Figure 6.

Three-dimensional tumor spheroid coculture reproduces paracrine hepatocyte growth factor (HGF)/MET signaling and is sensitive to pharmacological MET inhibition. Three-dimensional spheroids were created by incubating magnetized cells in nonadherent 96-well plates placed above a magnet. Plates were removed from the magnet after 3 h to allow for normal spheroid compaction resulting from cell-cell adhesion. A: low-magnification image of spheroids plated at a twofold serial density of 200,000–6,250 cells/well. B: to create coculture spheroids, Wi-38 fibroblasts were used to form the inner core layer, which was then coated with an outer layer of cancer cells 3 h later. Cells were cultured in serum-free media with heparin to promote HGF production and paracrine signaling. C: immunoblots from single spheroid lysates at 24 h postplating with the indicated nanomolar concentrations of capmatinib. Poly(ADP-ribose) polymerase (PARP) cleavage from 115 to 85 kDa was included as an indicator of cell death; actin was included as a control for protein loading. D: the proliferation rate of cocultured spheroids treated with the indicated concentration of capmatinib was measured using a Cell Titer Glo three-dimensional luminescence assay.
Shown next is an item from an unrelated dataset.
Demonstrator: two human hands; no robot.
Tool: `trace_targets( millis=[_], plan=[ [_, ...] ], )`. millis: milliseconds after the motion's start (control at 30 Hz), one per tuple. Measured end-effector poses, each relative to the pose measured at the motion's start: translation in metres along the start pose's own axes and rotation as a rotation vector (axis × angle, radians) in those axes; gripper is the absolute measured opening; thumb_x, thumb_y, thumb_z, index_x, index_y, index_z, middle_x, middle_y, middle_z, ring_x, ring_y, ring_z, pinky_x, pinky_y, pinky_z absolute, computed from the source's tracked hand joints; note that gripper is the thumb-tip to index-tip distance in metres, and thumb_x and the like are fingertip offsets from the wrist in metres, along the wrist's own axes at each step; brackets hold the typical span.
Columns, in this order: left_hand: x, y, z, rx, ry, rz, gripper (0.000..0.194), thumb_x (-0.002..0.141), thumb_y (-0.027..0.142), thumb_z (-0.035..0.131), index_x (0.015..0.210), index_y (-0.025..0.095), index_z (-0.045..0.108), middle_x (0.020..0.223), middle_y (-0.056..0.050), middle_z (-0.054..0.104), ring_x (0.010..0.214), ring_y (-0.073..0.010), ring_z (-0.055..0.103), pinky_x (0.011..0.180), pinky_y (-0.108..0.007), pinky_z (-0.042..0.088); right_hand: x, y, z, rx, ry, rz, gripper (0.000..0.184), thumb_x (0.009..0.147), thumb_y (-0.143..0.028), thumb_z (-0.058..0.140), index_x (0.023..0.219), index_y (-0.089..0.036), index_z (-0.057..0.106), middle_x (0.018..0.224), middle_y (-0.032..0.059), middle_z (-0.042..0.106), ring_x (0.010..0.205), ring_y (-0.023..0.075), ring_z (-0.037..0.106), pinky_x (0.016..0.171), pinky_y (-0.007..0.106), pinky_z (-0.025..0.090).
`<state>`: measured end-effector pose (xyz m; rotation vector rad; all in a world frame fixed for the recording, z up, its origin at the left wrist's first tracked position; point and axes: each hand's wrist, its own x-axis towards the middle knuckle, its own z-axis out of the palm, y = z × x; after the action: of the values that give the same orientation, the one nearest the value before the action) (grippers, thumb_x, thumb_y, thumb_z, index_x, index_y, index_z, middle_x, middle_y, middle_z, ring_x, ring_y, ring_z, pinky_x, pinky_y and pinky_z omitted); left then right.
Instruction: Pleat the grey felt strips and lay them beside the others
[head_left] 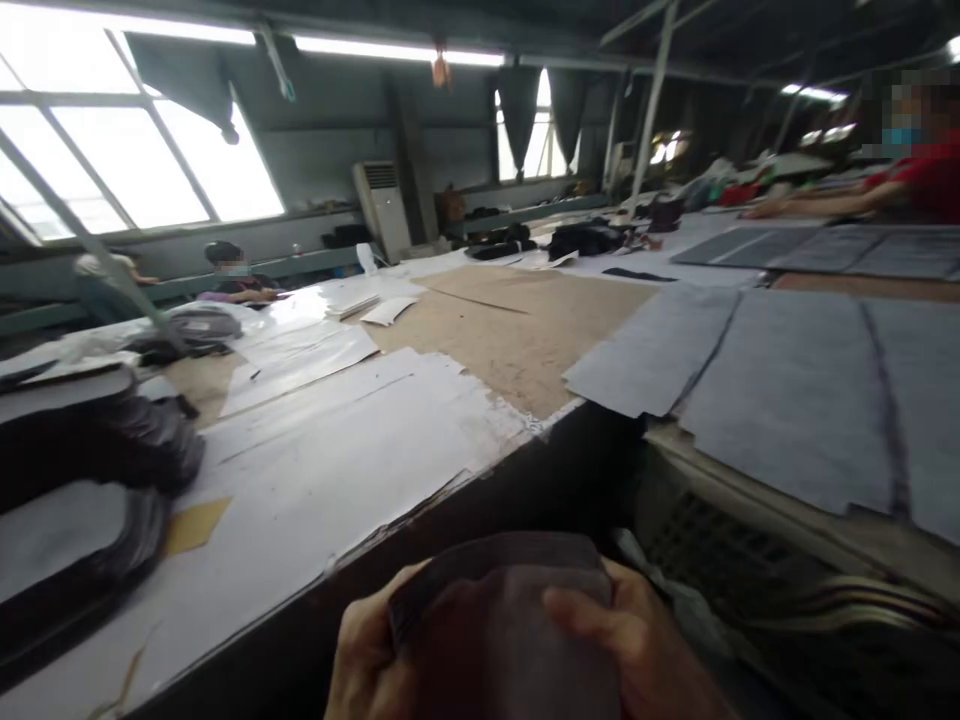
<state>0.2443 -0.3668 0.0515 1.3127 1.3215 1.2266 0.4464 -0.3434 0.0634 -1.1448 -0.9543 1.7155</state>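
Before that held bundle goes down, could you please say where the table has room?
The white sheet looks largely bare beyond the left hand, between the yellow piece and the brown surface; the latter is open between loose white papers and grey panels. Dark stacks crowd the left; panels cover the right.

Dim room, lit mainly by daylight. Window at 10 o'clock blows out; tubes at 11 glare. Table washes out around 10. Ceiling at 12 stays dark, crate at 4 shadowed. Held piece at 6 looks soft, blurry. Edges stretch, wide-angle.
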Motion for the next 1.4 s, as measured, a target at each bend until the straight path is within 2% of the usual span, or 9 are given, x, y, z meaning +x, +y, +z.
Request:
trace_targets(
  millis=[100,233,333,433,500,700,900,1233,1400],
  plan=[
    [-0.001,0.01,0.003,-0.158,0.095,-0.067,0.022,0.066,0.034,0.07,0.08,0.017,0.072,0.065,-0.001,0.065,0.06,-0.0152,0.058,0.054,-0.021,0.044,0.002,0.005,-0.001,-0.36,0.139,-0.322,0.013,0.073,-0.031,0.066,0.084,-0.023,0.067,0.074,-0.0028,0.068,0.065,0.0143,0.063,0.058,0.018,0.049],
    [0.002,0.019,0.014,-0.568,0.1,-0.434,0.017,0.056,0.025,0.076,0.068,0.015,0.07,0.057,-0.003,0.064,0.052,-0.015,0.057,0.052,-0.023,0.045,0.005,0.005,-0.003,-0.716,0.104,-0.915,0.033,0.073,-0.016,0.062,0.103,-0.031,0.064,0.096,-0.0059,0.068,0.085,0.0144,0.065,0.08,0.017,0.048],
    [0.004,0.028,0.008,-0.546,0.149,-0.442,0.02,0.055,0.026,0.077,0.071,0.016,0.071,0.064,-0.004,0.067,0.062,-0.0201,0.062,0.059,-0.027,0.049,0.017,-0.009,0.003,-0.534,0.07,-0.585,0.019,0.072,-0.027,0.067,0.091,-0.026,0.067,0.08,-0.0034,0.069,0.069,0.0157,0.065,0.061,0.018,0.051],
    [0.016,0.039,-0.011,-0.202,0.187,-0.212,0.025,0.061,0.033,0.075,0.082,0.019,0.073,0.067,-0.002,0.067,0.066,-0.0195,0.061,0.058,-0.024,0.047,0.04,-0.034,0.017,-0.082,-0.076,-0.048,0.028,0.066,-0.035,0.072,0.088,-0.019,0.067,0.069,0.0012,0.067,0.056,0.017,0.061,0.048,0.021,0.048],
    [0.036,0.046,-0.028,0.003,0.154,-0.051,0.028,0.067,0.035,0.071,0.09,0.02,0.073,0.072,-0.002,0.068,0.066,-0.0177,0.059,0.055,-0.021,0.045,0.062,-0.054,0.029,0.124,-0.167,0.101,0.036,0.057,-0.032,0.078,0.088,-0.016,0.066,0.069,0.0039,0.067,0.058,0.0186,0.062,0.051,0.024,0.05],
    [0.149,0.041,-0.07,-0.271,0.142,-0.226,0.022,0.055,0.023,0.078,0.074,0.016,0.069,0.063,0.0,0.066,0.052,-0.0123,0.056,0.049,-0.02,0.044,0.174,-0.092,0.067,0.032,-0.168,0.079,0.037,0.047,-0.022,0.076,0.081,-0.014,0.065,0.069,0.0063,0.066,0.062,0.0225,0.063,0.057,0.033,0.054],
    [0.22,-0.032,-0.087,-0.37,0.23,-0.429,0.025,0.055,0.019,0.076,0.077,0.014,0.066,0.062,-0.002,0.066,0.05,-0.0136,0.058,0.048,-0.024,0.047,0.278,-0.05,0.081,-0.219,-0.119,-0.017,0.027,0.053,-0.02,0.07,0.078,-0.014,0.064,0.065,-0.0015,0.063,0.054,0.0134,0.055,0.048,0.021,0.043],
    [0.241,-0.035,-0.105,-0.404,0.168,-0.571,0.029,0.061,0.03,0.076,0.082,0.013,0.065,0.069,-0.003,0.066,0.059,-0.0136,0.058,0.055,-0.023,0.046,0.277,-0.038,0.07,-0.525,-0.087,-0.144,0.025,0.069,-0.038,0.067,0.088,-0.022,0.067,0.073,-0.004,0.065,0.067,0.0154,0.059,0.064,0.022,0.047],
    [0.244,-0.037,-0.103,-0.258,0.198,-0.499,0.024,0.067,0.032,0.073,0.083,0.014,0.069,0.072,-0.002,0.066,0.064,-0.0135,0.057,0.059,-0.022,0.045,0.291,-0.06,0.069,-0.421,-0.213,0.223,0.041,0.065,-0.039,0.07,0.099,-0.019,0.064,0.081,-0.0006,0.067,0.072,0.017,0.06,0.061,0.022,0.048]
  ],
)
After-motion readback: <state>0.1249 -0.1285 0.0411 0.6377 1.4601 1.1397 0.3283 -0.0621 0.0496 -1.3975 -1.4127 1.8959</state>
Luminescent values were captured from three individual spheroids for each condition at regular intervals for 72–96 h and fit to linear equations to obtain growth rates with values of arbitrary luminescent units (a.u.) per hour. The significance of growth rate difference for each condition was determined relative to the same line grown in vehicle only (0 nM) (*P < 0.05).